Section 1.1 of the Credit Agreement is hereby further amended by
amending and restating the following defined terms in their entirety as
set forth below:
"Chase. XX Xxxxxx Bank of New York."
"Lock Box Agreement. The Lock Box Agreement dated as
of September 30, 1999 and the Acknowledgment dated as
of April 30, 2002, each among the Agent, the
Borrower, and Chase."
(b) AMENDMENT TO SECTION 5.2. Section 5.2 of the Credit Agreement is
hereby amended and restated in its entirety as follows:
"5.2. LOCK BOX AGREEMENT. Pursuant to the Lock Box Agreement,
Chase shall receive in the post office box identified therein
all payments on loans constituting Consumer Loan Collateral
and other consumer loans pledged to the Agent (other than the
Ineligible Note Portfolio) in the ordinary course of business.
Chase shall deposit to the Depository Account (as defined in
the Lock Box Agreement) each Business Day all payments
collected with respect to the Consumer Loan Collateral and
other consumer loans pledged to the Agent (other than the
Ineligible Note Portfolio). Once each week, Chase shall
transfer the total balance of the Depository Account to the
Agent for deposit in the Borrower's Account. All amounts
deposited in the Borrower's Account shall be applied by the
Agent on a weekly basis as provided in Section 2.8 or Section
2.9, as the case may be"
(c) AMENDMENT TO SECTION 10.19. Section 10.19 of the Credit Agreement
is hereby amended and restated in its entirety as follows:
"10.19. [INTENTIONALLY OMITTED]."
3. REPRESENTATIONS AND WARRANTIES; NO DEFAULT. The Borrower hereby
represents and warrants to the Lenders and the Agent as follows:
(a) Representations and Warranties in Credit Agreement. Each of the
representations and warranties of the Borrower contained in the Credit Agreement
or in any document or instrument delivered pursuant to or in connection with the
Credit Agreement (including, without limitation, this Amendment) are true as of
the date hereof and no Default or Event of Default has occurred and is
continuing.
(b) Authority, No Conflicts, Etc. The execution, delivery and
performance of this Amendment (i) are within the corporate authority of the
Borrower, (ii) have been duly authorized by all necessary corporate proceedings
on behalf of the Borrower, (iii) do not conflict with or result in any material
breach or contravention of any provision of law, statute, rule, or regulation to
which the Borrower is subject or any judgment, order, writ, injunction, license,
or permit applicable to the Borrower so as to materially adversely affect the
assets, business, or any activity of the Borrower, and (iv) do not conflict with
any provision of the corporate charter or bylaws of the Borrower or any
agreement or other instrument binding upon any of them. The execution, delivery,
and performance of this Amendment will result in a valid and legally binding
obligation of the Borrower enforceable against it in accordance with the terms
and provisions hereof.
4. EFFECT OF AMENDMENT. Except as expressly set forth herein, this
Amendment does not constitute an amendment or waiver of any term or condition of
the Credit Agreement or any other Loan Document, and all such terms and
conditions shall remain in full force and effect and are hereby ratified and
confirmed in all respects. Nothing contained in this Amendment shall be
construed to imply a
willingness on the part of the Agent or any Lender to grant any similar or other
future amendments of any of the provisions of the Credit Agreement or the other
Loan Documents. Nothing contained herein shall in any way prejudice, impair or
otherwise adversely affect any rights or remedies of the Agent and the Lenders
under the Credit Agreement or any other Loan Document.

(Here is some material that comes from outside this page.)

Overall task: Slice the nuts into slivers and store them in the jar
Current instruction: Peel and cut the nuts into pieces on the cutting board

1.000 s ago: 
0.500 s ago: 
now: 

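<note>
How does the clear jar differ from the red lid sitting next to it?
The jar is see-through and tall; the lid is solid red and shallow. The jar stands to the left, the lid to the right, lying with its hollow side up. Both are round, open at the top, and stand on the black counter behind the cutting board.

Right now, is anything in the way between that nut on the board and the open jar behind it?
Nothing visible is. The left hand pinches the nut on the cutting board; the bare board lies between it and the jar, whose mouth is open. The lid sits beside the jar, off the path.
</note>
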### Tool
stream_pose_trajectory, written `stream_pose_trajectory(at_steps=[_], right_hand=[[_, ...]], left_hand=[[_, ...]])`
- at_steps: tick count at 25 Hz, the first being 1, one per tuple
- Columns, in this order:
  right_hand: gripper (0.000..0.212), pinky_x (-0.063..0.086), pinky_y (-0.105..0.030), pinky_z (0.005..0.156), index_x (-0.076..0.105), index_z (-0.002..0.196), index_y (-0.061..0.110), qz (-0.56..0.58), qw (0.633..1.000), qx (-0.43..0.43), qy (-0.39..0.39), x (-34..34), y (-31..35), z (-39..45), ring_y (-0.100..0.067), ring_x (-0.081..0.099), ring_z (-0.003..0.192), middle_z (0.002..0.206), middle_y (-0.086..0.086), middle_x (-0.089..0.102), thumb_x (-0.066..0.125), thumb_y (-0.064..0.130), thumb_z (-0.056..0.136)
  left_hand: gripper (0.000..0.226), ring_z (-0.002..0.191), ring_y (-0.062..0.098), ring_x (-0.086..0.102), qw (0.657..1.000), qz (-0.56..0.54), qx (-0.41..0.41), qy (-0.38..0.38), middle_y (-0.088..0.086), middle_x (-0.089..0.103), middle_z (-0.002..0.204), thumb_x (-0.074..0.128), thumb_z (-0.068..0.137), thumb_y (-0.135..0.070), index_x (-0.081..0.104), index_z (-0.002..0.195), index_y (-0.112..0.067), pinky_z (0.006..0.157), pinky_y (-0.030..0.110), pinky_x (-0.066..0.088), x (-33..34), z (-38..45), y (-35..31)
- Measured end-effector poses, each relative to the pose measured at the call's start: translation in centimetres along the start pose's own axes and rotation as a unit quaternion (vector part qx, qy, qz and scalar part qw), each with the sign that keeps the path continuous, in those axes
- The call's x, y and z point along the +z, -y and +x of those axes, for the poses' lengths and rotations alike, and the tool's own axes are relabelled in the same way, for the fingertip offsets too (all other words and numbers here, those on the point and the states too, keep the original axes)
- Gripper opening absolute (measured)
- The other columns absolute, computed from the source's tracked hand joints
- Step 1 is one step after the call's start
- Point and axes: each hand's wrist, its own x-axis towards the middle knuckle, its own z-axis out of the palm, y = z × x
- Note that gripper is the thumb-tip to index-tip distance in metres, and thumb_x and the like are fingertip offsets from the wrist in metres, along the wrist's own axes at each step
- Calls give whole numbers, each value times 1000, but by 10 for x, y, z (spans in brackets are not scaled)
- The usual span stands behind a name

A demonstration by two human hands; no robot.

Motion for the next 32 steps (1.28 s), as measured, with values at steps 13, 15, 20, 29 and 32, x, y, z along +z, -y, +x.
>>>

5. COUNTERPARTS. This Amendment may be executed in any number of
counterparts, each of which taken together shall constitute one agreement.
6. SUCCESSORS AND ASSIGNS. This Amendment shall be binding upon and
inure to the benefit of the successors and permitted assigns of the parties
hereto.
7. GOVERNING LAW. This Amendment shall be governed by, and construed in
accordance with, the laws of the Commonwealth of Massachusetts, without regard
to principles of conflicts of law.
IN WITNESS WHEREOF, the parties hereto have executed this Amendment as
an instrument under seal to be effective as of the date first above written.
BORROWER:
SILVERLEAF RESORTS, INC.
By: /s/ XXXXX X. XXXXX, XX.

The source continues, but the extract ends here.